Managing the Residency Interview Process: Nuances Matter

As the number of residency applications continues to rise with each passing match season (now 60+ each for US grads and 150+ for International Medical Graduates each year and growing), the residency application and interview process becomes more competitive. As a result, residency program leadership is burdened with the task of reviewing and screening more applications, now numbering in the thousands for certain programs managing the residency interview process.

This process is an incredibly heavy burden on program directors and program coordinators especially. The problem has become so pronounced that it has been written about extensively in the medical literature—including the Journal of Graduate Medical Education.

One paper dove into the logistics of reviewing thousands of applications. In 2016, Berger et. al described in the abovementioned journal the time costs of reviewing 1000 applications at 10 minutes per application on a PD. The result was 167 total review hours, or about 10 weeks worth of work (assuming 8 hours of review per day, for 2 non-clinical days per week).

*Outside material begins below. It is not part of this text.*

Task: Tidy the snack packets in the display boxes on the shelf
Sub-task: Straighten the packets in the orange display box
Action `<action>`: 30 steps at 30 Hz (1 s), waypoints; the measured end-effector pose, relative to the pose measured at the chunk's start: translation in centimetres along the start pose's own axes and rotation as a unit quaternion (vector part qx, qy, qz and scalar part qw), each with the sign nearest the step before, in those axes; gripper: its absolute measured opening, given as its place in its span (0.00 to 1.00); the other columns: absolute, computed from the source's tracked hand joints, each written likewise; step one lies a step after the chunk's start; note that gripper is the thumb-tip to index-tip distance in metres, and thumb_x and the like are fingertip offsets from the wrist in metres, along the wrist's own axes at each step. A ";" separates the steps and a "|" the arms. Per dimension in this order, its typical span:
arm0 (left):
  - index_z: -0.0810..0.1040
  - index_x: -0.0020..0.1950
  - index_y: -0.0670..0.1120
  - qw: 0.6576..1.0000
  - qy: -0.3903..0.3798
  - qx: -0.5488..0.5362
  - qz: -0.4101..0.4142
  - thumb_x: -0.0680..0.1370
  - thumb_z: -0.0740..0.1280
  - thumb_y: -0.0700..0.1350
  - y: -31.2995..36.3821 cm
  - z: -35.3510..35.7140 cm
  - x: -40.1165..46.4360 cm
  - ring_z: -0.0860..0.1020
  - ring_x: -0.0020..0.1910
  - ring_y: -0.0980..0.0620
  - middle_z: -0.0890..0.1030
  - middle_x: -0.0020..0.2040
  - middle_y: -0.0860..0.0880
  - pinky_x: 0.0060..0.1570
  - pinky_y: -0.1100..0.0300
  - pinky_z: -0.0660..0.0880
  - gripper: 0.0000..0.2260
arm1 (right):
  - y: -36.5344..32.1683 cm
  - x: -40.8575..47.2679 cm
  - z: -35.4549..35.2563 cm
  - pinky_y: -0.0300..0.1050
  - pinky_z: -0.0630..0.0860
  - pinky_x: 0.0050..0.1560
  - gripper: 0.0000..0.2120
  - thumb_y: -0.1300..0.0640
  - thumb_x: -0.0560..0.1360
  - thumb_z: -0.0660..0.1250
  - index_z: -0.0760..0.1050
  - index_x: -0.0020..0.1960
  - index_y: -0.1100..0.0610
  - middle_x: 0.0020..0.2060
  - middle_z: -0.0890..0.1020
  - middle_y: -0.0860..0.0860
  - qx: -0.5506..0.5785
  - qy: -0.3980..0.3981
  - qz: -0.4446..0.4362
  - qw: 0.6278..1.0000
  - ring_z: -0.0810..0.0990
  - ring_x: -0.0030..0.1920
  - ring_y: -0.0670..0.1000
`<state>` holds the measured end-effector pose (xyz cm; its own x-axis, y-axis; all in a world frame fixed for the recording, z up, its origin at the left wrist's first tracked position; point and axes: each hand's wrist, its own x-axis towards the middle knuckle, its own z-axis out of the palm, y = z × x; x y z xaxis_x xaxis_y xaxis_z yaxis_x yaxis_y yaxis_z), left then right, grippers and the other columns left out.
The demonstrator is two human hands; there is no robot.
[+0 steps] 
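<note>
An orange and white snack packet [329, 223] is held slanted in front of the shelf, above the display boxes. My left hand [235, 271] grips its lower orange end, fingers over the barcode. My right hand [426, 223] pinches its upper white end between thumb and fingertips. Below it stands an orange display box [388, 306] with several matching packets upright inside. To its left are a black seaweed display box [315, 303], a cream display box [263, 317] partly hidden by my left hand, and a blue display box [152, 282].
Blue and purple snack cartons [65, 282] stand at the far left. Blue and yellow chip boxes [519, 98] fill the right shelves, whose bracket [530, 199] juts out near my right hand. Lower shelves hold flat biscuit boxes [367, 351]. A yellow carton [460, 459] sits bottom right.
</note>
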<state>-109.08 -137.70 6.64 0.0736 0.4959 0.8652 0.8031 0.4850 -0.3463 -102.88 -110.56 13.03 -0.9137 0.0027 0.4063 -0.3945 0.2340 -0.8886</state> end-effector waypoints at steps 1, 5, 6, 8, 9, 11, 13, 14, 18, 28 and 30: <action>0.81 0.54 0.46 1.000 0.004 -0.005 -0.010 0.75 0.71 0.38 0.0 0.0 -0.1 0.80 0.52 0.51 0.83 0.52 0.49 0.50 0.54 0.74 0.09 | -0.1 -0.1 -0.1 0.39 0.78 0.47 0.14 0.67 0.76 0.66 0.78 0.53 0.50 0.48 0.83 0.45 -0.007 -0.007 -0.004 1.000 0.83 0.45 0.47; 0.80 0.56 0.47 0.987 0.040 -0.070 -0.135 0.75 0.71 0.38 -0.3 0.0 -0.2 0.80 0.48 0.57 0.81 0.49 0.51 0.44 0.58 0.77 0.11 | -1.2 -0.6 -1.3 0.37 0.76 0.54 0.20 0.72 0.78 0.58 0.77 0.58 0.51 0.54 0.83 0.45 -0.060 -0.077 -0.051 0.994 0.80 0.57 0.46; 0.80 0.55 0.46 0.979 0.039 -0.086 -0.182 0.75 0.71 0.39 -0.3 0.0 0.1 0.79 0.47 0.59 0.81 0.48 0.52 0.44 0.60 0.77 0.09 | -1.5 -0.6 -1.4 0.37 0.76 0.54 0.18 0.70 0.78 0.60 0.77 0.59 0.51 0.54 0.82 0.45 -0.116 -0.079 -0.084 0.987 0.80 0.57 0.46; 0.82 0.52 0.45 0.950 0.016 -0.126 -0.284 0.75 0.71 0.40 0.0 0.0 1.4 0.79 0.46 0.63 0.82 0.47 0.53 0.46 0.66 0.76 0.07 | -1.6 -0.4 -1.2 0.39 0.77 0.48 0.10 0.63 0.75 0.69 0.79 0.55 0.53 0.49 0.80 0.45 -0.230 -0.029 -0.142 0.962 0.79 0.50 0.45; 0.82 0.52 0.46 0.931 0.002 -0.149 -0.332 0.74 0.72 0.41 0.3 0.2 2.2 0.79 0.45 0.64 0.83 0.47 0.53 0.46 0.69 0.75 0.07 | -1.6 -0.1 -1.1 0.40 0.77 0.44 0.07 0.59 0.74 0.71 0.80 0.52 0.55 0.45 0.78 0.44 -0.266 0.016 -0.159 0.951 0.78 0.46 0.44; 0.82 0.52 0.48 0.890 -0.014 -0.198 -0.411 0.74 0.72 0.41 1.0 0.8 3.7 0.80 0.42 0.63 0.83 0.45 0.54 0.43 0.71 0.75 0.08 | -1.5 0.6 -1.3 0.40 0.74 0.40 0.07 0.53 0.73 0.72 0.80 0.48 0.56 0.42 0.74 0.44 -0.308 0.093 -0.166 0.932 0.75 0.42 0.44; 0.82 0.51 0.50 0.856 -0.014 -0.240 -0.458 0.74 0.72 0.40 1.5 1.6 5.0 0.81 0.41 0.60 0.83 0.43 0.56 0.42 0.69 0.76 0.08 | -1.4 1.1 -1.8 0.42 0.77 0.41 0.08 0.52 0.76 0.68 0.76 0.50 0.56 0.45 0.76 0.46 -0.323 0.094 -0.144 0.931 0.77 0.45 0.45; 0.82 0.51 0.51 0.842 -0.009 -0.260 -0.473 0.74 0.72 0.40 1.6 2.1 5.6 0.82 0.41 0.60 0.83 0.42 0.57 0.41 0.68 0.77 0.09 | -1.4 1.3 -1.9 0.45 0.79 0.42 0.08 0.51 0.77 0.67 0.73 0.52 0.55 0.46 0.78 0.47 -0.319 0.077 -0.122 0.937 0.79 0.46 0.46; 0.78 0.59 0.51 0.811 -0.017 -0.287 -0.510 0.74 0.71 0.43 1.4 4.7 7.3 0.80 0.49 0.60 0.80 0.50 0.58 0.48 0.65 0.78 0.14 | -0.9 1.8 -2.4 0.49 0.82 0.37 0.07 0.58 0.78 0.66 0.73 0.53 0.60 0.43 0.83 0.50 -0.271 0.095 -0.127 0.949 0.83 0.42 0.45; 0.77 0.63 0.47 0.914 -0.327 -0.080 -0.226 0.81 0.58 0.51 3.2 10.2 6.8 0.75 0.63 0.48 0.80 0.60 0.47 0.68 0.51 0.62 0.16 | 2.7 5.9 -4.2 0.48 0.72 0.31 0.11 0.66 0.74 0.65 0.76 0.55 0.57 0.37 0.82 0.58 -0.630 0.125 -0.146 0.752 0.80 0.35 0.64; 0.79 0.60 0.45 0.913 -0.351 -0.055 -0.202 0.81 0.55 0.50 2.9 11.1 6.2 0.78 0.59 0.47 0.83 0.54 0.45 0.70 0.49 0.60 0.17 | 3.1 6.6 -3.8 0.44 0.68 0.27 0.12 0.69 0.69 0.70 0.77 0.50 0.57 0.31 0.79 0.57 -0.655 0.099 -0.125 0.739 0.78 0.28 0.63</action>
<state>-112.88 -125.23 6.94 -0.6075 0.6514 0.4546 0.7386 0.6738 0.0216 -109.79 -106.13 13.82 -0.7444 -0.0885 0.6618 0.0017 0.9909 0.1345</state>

This is, of course, nearly an impossible amount of review for a single program director. And this is only for reviewing applications.

When the goal is to recruit the “best” candidates to your residency program, interview time costs and ultimately successful resident matches take precedence and only add complexity to the equation. As there are limited metrics to determine optimal recruitment strategies, this post outlines why nuances in the interview invitation strategy employed by your program, may ultimately affect your match list more than initially anticipated.

One: The candidate pool is limited.

Around 35,000 candidates match each year into available residency positions in the US across all specialties each year. However, what this essentially means is the number of actual candidates that might attend your program may be limited to only a few hundred medical students, for smaller specialties like integrated plastic surgery (234 applicants in 2018-2019), versus larger specialties, like categorical internal medicine (12,527 applicants in 2018-2019).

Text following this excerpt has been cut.